*** Opening of GIVEN MATERIAL ***
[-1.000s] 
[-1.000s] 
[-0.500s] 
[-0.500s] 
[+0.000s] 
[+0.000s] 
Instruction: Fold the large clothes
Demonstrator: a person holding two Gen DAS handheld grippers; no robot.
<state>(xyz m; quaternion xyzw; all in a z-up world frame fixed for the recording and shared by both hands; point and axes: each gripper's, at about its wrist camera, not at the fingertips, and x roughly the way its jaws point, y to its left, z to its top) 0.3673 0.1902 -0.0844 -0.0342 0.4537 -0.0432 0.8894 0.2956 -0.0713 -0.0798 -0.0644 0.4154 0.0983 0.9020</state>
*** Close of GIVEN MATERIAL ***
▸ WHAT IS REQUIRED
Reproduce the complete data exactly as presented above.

▸ RESPONSE TO THIS EXERCISE
[-1.000s] 
[-1.000s] 
[-0.500s] 
[-0.500s] 
[+0.000s] 
[+0.000s] 
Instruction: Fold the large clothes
Demonstrator: a person holding two Gen DAS handheld grippers; no robot.
<state>(xyz m; quaternion xyzw; all in a z-up world frame fixed for the recording and shared by both hands; point and axes: each gripper's, at about its wrist camera, not at the fingertips, and x roughly the way its jaws point, y to its left, z to its top) 0.3673 0.1902 -0.0844 -0.0342 0.4537 -0.0432 0.8894 0.2956 -0.0713 -0.0798 -0.0644 0.4154 0.0983 0.9020</state>

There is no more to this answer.